Erika Recommends: Jill Lepore on Rachel Carson
I first visited the Rachel Carson National Wildlife Refuge in Wells, Maine, by chance. Wanting to stretch my legs on a road trip, I searched for parks on my phone and found this one-mile loop through the forest to a salt marsh. It’s a gorgeous spot, named for a writer best known for a book, Silent Spring, about the dangers of pesticides, but whose heart belonged to the sea.
Historian Jill Lepore explores Carson’s story and legacy in this great piece in the New Yorker. Despite my firm stance as “mountain” in the cutthroat choice of being a mountain or a beach person, Carson makes a compelling case: “To stand at the edge of the sea, to sense the ebb and the flow of the tides, to feel the breath of a mist moving over a great salt marsh, to watch the flight of shore birds that have swept up and down the surf lines of the continents for untold thousands of years, to see the running of the old eels and the young shad to the sea, is to have knowledge of things that are as nearly eternal as any earthly life can be.”

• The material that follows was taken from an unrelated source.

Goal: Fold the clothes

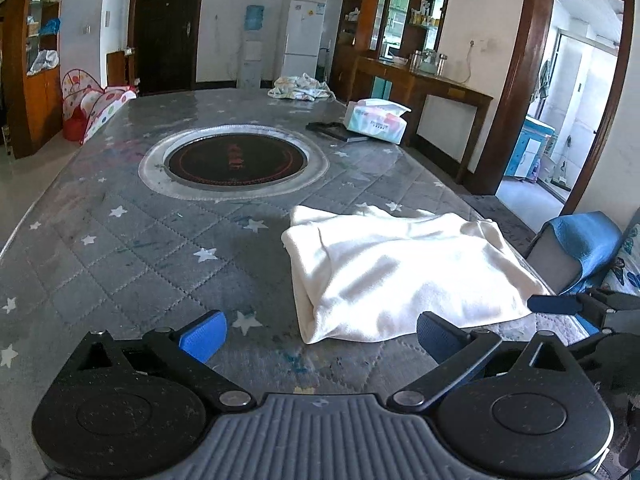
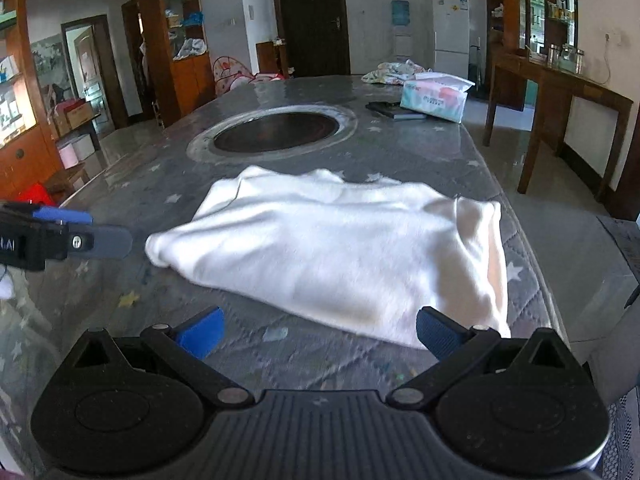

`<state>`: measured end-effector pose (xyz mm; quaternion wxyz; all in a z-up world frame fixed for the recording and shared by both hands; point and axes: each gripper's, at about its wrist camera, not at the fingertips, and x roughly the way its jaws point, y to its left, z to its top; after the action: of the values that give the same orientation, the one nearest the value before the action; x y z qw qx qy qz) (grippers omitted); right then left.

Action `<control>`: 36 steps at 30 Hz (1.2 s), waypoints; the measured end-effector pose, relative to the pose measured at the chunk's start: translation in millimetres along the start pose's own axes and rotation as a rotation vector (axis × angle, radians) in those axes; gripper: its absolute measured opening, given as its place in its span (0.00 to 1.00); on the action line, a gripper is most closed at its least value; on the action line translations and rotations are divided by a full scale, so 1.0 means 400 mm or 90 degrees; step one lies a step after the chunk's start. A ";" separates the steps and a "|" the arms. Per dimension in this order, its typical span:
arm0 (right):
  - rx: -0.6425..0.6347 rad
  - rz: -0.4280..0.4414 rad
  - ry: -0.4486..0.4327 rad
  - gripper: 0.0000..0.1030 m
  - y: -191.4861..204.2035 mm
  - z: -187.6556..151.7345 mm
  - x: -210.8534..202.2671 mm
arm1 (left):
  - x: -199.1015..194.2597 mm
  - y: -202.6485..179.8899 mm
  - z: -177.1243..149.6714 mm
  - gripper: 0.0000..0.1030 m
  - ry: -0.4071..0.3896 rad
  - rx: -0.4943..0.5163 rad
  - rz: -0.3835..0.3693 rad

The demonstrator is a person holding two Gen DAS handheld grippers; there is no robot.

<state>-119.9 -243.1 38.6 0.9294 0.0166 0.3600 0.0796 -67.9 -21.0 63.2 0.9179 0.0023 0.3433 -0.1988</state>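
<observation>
White cloth (image 2: 340,248), folded into a soft, thick rectangle, lies on the table (image 1: 132,248) near its right edge, free of both tools. The left gripper (image 1: 320,330) has its blue fingers (image 1: 204,336) spread wide with nothing between them; the near left corner of the cloth sits just ahead of the right-hand finger, apart from the left one. The right gripper (image 2: 318,330) is likewise released, its fingers (image 2: 202,334) splayed and empty, and the near edge of the cloth lies just beyond the right-hand pad, whether touching it I cannot tell. From the right wrist view, the left gripper's finger pokes in at the left, just beside the cloth's left corner.

Outward from there, the table carries a grey quilted cover with white stars under a glossy clear sheet. Beyond the cloth, a round black hob (image 1: 236,160) is set into the middle, with red characters on it too small to read. At the far right sit a tissue pack (image 2: 434,98), its printing illegible, and a dark flat book or tablet (image 2: 394,110) just beside it. A crumpled patterned garment (image 1: 300,87) lies at the far end. The left gripper's body shows letters that look like "LAI".
</observation>
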 end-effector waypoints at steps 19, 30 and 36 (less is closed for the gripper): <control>0.017 -0.034 0.035 1.00 0.000 -0.076 -0.015 | -0.050 0.005 -0.042 1.00 -0.013 -0.010 0.018; -0.005 -0.060 0.020 1.00 0.019 -0.096 -0.016 | -0.057 0.011 -0.070 1.00 -0.001 -0.022 0.011; -0.005 -0.067 0.022 1.00 0.023 -0.096 -0.014 | -0.058 -0.001 -0.085 1.00 0.011 -0.012 0.012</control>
<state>-150.8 -236.1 14.7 0.9260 -0.0075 0.3761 0.0321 -105.3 -8.1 52.0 0.9170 -0.0016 0.3527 -0.1865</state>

Lepore makes a compelling case for the importance of all Carson’s work, not just Silent Spring. She describes the force of Carson’s prose—the knowledge and wonder that imbues her work. The wonder, I think, is what’s key and something we try to always keep at the forefront in making Threshold. There are many problems to solve in the world, but there’s also a lot of marvel, beauty, and hope. Holding all of these things together—the problems and the wonder—is how we make environmental stories that inform and inspire.
I recommend pairing this essay with this episode of The Last Archive podcast about Carson and birds (and hosted by Lepore).